Continuing education for kindergarten teachers and management training for kindergarten heads 2017/2018

  • Engelsk sammendrag av Fafo-rapport 2018:30
  • Ragnhild Steen Jensen, Mona Bråten, Jørgen Svalund og Niri Talberg
  • 14. desember 2018

This report examines the experiences of kindergarten teachers and heads who have participated in continuing education and management training in 2017/2018.The issues we address relate to how participants in continuing education for kindergarten teachers and management training respectively assess the content, organisation, learning outcomes and quality of their courses. We also examine issues related to how the continuing education has contributed to changes in practice and the sharing of knowledge, the allocation of organisational funding and the reasons behind course drop-out rates.

The main data source is a quantitative survey that was sent to all kindergarten teachers and heads who successfully applied to undertake continuing education under the auspices of the strategy on competence for the kindergarten of tomorrow (Kompetanse for framtidens barnehage) in the academic year 2017/2018. In order to learn more about the kindergarten-participant interaction, and the challenges faced by kindergartens and continuing education participants, we have conducted qualitative interviews in four kindergartens. In addition, we interviewed three participants who dropped out and three kindergarten heads who have participated in management training.

The findings from the survey, the case study of the kindergartens and the interviews of kindergarten heads all showed that the participants – teachers and heads – considered the courses to be good, relevant and interesting, regardless of the field of study or learning institution.

The participants also described how the education/training was demanding, since the majority were undertaking it in combination with full-time work and family life.

The organisation of the courses as group sessions was generally considered in a positive light, and led to low absence levels from the kindergarten. It also enabled participants to meet other students and lecturers face to face, and to discuss the subject in a professional environment. Most participants found there was a good balance between theory, reflection and methodology. Some would have liked to work more specifically on aspects of their own kindergarten and to receive more guidance/feedback on written submissions.

The survey shows that most of the kindergarten teachers believed that they share the knowledge gained through the courses with the other kindergarten staff. The heads of the kindergartens in the case study are generally positive to kindergarten teachers taking continuing education. They find that it is good for the kindergarten, which gains a new impetus and learns new ways of working, and is important for the individual. However, opinions seem to differ on the extent to which the learning benefits the kindergarten and how much of the new knowledge is actually shared.

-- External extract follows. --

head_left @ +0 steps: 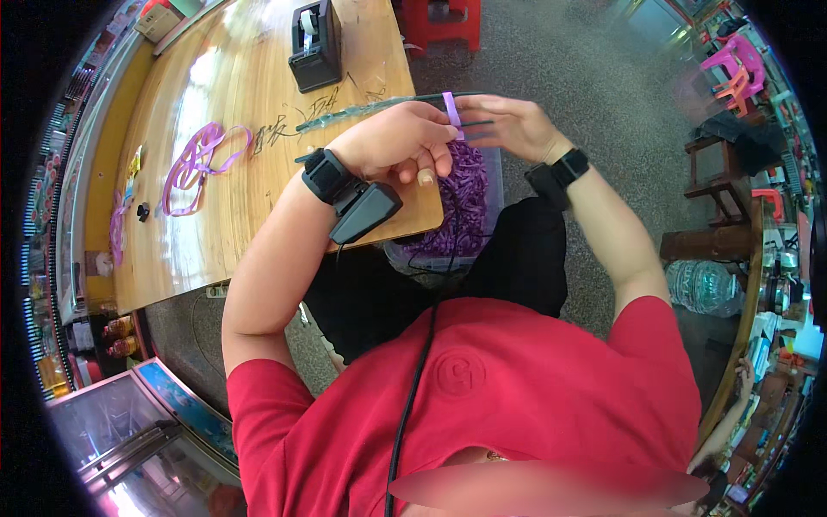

The findings from the survey and the qualitative interviews reflected the importance of the organisational funding, both for covering the individual’s expenses and for the provision of temporary staff to cover absences. The survey also provided participants with the opportunity to comment on their kindergarten’s facilitation practices and its allocation of organisational funding. The responses imply consider-able differences between kindergartens in these respects.

The participants, both the kindergarten teachers and the heads who undertook management training, generally expressed that they were satisfied with the course content. The findings from the kindergartens in the case study indicated that the size of a kindergarten had a greater impact on participation, organisation and the sharing of competence than whether it was privately or publicly owned. There were no significant differences between the two large kindergartens in the case study regardless of ownership. When staff are absent due to participation in group sessions etc., large kindergartens generally have a greater capacity to be more flexible and adaptable than the small kindergartens.

In general, we find that most kindergarten teachers and heads are positive to the continuing education provision. Learning outcomes are high, the syllabus is suitably challenging, and the gains are beneficial. There is little variation in the answers, and little that separates the participants.